Description of the task> A picture-free, exact reproduction of the listing that follows is required.

Supplied material>
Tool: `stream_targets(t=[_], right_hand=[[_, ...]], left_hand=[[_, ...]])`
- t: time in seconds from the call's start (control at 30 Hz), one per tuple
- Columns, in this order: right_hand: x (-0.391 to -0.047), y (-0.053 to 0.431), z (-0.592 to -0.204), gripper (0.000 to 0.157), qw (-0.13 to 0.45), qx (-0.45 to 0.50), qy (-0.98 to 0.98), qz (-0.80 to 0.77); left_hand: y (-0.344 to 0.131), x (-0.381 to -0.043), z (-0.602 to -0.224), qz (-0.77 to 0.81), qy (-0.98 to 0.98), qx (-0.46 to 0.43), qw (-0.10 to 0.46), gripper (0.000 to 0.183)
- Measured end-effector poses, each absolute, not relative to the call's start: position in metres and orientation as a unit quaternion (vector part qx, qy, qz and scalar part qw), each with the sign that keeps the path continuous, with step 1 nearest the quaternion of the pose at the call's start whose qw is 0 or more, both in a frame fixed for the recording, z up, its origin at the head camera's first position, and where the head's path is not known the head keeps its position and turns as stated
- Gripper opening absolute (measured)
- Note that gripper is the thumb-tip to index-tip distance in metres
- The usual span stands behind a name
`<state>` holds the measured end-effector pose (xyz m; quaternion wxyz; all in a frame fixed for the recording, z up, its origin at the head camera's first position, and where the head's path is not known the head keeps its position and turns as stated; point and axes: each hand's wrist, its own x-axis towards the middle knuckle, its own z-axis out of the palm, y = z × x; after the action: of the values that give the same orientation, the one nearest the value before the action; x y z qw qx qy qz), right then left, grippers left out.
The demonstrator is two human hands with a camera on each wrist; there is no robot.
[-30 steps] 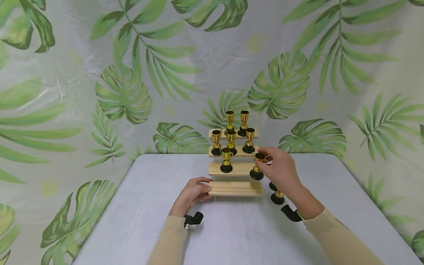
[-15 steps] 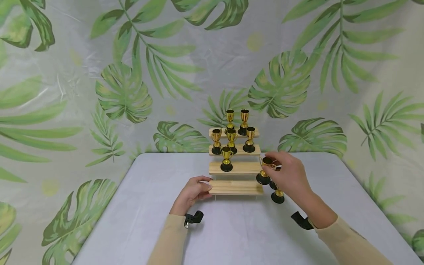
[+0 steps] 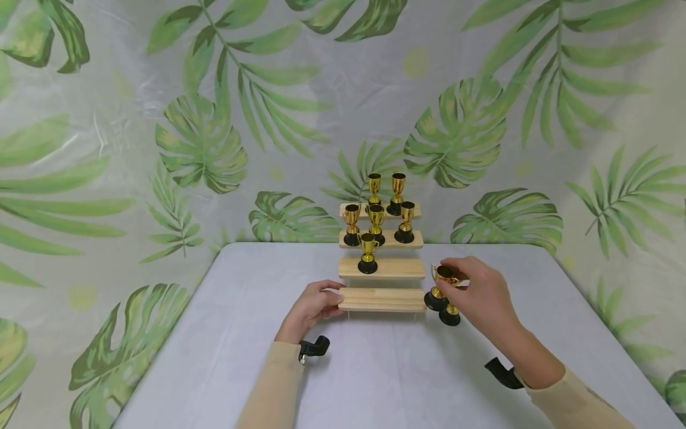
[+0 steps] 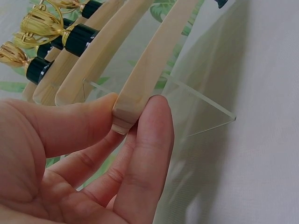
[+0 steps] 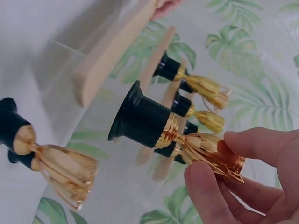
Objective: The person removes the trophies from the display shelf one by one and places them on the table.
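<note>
My right hand pinches a small gold trophy cup by its cup, its black base hanging free. It is held off the right end of a tiered wooden display stand. Thumb and fingers of my left hand grip the left end of the stand's lowest shelf. Two trophies stand on the top shelf and three on the one below. A single trophy occupies the third shelf. The lowest shelf bears none.
On the table to the right of the stand are two more trophies, partly covered by my right hand and the held trophy in the head view. Clear supports hold up the shelves. A leaf-print sheet hangs behind the white table.
My right hand has carried the trophy from beside the third shelf's right end rightward and toward me, over the trophies on the table. My left hand keeps its hold on the lowest shelf.
</note>
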<state>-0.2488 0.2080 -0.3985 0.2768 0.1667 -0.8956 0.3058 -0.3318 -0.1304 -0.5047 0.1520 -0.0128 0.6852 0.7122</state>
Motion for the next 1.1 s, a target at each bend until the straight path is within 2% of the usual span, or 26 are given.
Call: stream_targets(t=[0.63,1.1], right_hand=[[-0.233,0.221,-0.436,0.037,0.251,0.147,-0.91,0.295],[-0.228,0.22,-0.455,0.036,0.226,0.143,-0.916,0.298]], left_hand=[[-0.131,-0.331,-0.501,0.71,0.687,-0.018,0.151,0.036],[-0.133,-0.333,-0.504,0.71,0.687,-0.011,0.155,0.036]])
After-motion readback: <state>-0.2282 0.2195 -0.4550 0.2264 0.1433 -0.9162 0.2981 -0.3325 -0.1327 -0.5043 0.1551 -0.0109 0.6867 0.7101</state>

Answer area>
Tool: `stream_targets(t=[_], right_hand=[[_, ...]], left_hand=[[_, ...]])`
- t: time in seconds from the call's start (control at 30 Hz), one per tuple
- Columns, in this order: right_hand: x (-0.391 to -0.047), y (-0.053 to 0.431), z (-0.592 to -0.204), gripper (0.000 to 0.157), qw (-0.13 to 0.45), qx (-0.45 to 0.50), qy (-0.98 to 0.98), qz (-0.80 to 0.77); left_hand: y (-0.344 to 0.131), x (-0.381 to -0.043), z (-0.602 to -0.224), qz (-0.77 to 0.81), qy (-0.98 to 0.98), qx (-0.46 to 0.43), qw (-0.10 to 0.46), gripper (0.000 to 0.183)
- Measured end-effector poses, each absolute, not relative to the call's start: position in metres and orientation as a unit quaternion (vector part qx, qy, qz and scalar part qw), each with the sign that keeps the path continuous, with step 1 nearest the quaternion of the pose at the call's start whose qw is 0 or more, both in a frame fixed for the recording, z up, its origin at the head camera's first position, and where the head's path is not known the head keeps its position and turns as stated
- Gripper opening absolute (measured)
- Note that gripper is the thumb-tip to index-tip distance in metres
- The usual span stands behind a name
`<state>` holds the measured end-effector pose (xyz m; quaternion wxyz; all in a frame fixed for the recording, z up, its origin at the head camera's first position, and where the head's path is not known the head keeps its position and turns as stated; point and axes: each hand's wrist, its own x-axis towards the middle knuckle, its own z-axis out of the palm, y = z × x; after the action: of the values that give the same orientation, the one nearest the value before the action; x y z qw qx qy qz), right then left, grippers left out.
The demonstrator is two human hands with a camera on each wrist; there is no robot.
[-30 steps] 
[-15 steps] 
[+0 steps] 
[+0 steps] 
[+0 steps] 
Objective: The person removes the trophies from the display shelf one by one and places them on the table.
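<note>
My right hand pinches a small gold trophy cup by its cup, its black base hanging free. It is held off the right end of a tiered wooden display stand. Thumb and fingers of my left hand grip the left end of the stand's lowest shelf. Two trophies stand on the top shelf and three on the one below. A single trophy occupies the third shelf. The lowest shelf bears none.
On the table to the right of the stand are two more trophies, partly covered by my right hand and the held trophy in the head view. Clear supports hold up the shelves. A leaf-print sheet hangs behind the white table.
My right hand has carried the trophy from beside the third shelf's right end rightward and toward me, over the trophies on the table. My left hand keeps its hold on the lowest shelf.
</note>
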<state>-0.2488 0.2080 -0.3985 0.2768 0.1667 -0.8956 0.3058 -0.3318 -0.1304 -0.5047 0.1520 -0.0128 0.6852 0.7122</state>
Motion for the next 1.1 s, a target at each bend until the straight path is within 2% of the usual span, or 26 are given.
Call: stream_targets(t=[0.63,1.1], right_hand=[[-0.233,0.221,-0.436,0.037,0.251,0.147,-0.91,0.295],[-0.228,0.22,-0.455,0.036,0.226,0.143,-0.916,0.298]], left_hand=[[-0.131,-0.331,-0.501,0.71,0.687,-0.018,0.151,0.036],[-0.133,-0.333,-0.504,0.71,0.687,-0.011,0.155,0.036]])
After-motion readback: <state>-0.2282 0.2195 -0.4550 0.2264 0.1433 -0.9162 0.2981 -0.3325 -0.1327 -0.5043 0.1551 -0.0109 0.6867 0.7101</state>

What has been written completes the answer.